- Born: March 7, 1925 Hastings-on-Hudson, New York
- Died: January 16, 2022 (aged 96) Elkins Park, Pennsylvania
- Education: Massachusetts College of Art and Design, Teachers College, Columbia University
- Employer: University of the Arts, Philadelphia
- Known for: ceramics art, professor

= William Daley (ceramist) =

American ceramist and professor (1925–2022)

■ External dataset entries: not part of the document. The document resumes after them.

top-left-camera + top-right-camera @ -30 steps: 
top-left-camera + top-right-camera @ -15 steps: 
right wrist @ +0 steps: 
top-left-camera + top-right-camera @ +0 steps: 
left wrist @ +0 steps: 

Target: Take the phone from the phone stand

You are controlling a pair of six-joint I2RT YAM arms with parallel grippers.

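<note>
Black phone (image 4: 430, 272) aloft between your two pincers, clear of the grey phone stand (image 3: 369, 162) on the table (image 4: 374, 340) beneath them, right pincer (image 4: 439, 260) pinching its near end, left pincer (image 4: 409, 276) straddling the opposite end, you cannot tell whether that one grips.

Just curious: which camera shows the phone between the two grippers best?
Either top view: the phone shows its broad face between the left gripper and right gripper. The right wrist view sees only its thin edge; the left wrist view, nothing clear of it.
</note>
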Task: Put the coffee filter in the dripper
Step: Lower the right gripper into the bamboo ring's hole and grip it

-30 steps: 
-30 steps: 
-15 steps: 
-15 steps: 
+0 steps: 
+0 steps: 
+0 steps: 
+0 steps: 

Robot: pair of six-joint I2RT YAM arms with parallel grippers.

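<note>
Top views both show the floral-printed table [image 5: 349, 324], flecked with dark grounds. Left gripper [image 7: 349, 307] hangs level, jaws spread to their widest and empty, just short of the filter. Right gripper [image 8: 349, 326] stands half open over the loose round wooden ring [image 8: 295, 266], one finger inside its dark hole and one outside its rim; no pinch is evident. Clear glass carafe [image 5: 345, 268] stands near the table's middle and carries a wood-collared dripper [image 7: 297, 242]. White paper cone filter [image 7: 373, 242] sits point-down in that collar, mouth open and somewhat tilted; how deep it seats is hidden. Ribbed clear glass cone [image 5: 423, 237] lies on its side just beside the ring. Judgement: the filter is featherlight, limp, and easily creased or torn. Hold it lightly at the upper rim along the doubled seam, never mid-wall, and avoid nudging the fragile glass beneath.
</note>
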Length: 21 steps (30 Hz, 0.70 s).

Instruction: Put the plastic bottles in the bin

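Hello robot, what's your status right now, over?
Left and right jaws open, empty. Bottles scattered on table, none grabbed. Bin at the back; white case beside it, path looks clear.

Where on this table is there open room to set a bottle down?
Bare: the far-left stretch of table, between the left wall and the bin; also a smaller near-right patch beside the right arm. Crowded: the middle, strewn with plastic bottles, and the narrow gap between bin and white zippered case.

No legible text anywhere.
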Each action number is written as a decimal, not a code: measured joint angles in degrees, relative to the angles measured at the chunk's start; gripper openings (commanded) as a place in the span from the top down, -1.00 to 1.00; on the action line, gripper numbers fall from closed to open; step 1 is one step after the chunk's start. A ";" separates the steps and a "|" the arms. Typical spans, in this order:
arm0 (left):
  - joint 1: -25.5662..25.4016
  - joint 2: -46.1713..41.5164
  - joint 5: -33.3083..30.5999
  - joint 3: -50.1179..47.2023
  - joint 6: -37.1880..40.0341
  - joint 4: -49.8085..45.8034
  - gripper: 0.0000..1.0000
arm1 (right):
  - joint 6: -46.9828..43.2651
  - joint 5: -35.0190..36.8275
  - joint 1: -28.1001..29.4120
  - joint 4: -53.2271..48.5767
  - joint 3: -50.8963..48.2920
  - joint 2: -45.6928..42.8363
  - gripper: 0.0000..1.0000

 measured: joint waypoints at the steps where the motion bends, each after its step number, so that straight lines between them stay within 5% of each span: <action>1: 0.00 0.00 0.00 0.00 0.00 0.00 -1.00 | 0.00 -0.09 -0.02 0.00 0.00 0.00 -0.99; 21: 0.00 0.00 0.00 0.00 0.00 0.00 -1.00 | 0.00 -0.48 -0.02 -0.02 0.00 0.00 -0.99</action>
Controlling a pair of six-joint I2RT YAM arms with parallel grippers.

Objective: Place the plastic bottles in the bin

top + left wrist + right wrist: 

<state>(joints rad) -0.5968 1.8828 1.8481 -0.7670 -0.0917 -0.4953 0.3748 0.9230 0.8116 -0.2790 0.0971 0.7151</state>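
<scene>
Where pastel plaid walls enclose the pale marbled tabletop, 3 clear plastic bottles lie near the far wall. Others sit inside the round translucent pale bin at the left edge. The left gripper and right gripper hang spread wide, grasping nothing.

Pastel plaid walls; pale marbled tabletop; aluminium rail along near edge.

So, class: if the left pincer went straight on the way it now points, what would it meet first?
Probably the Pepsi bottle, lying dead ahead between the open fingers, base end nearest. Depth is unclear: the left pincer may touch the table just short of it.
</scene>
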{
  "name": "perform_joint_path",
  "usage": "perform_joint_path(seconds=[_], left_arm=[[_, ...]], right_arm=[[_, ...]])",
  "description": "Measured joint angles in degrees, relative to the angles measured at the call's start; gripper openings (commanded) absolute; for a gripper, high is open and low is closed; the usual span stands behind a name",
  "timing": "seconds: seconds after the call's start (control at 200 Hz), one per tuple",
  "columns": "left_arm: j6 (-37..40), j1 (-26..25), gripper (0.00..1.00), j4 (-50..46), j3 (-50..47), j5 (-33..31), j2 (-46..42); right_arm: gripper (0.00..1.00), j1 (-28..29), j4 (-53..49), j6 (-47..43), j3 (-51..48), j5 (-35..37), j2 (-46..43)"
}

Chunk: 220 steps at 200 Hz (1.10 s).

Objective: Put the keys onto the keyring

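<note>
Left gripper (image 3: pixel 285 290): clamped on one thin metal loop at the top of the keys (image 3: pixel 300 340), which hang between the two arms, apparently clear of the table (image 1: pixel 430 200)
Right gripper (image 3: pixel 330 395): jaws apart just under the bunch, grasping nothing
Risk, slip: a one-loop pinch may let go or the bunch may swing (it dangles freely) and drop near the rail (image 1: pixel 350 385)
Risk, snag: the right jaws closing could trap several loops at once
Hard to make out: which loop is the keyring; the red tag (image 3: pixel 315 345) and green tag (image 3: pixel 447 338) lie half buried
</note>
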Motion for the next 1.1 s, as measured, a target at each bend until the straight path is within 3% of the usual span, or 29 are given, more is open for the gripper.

William Patrick Daley (March 7, 1925 – January 16, 2022) was an American ceramist and professor, known for large scale, contemporary, unglazed stoneware.

== Biography ==
Daley was born on March 7, 1925, in Hastings-on-Hudson, New York. He attended Massachusetts College of Art and Design and graduated with a bachelor's degree in 1950, and Teachers College, Columbia University and graduated with a degree in 1952. He initially taught at state schools in Iowa and New York. Daley taught ceramics from 1957 until 1990 at University of the Arts, Philadelphia.

He received a gold medal in 2003 from the American Craft Council.

Daley’s work is in various public collections including at the Metropolitan Museum of Art, Museum of Art and Design, Museum of Fine Arts, Houston, Philadelphia Museum of Art, among others.

He died in Elkins Park, Pennsylvania, on January 16, 2022, at the age of 96.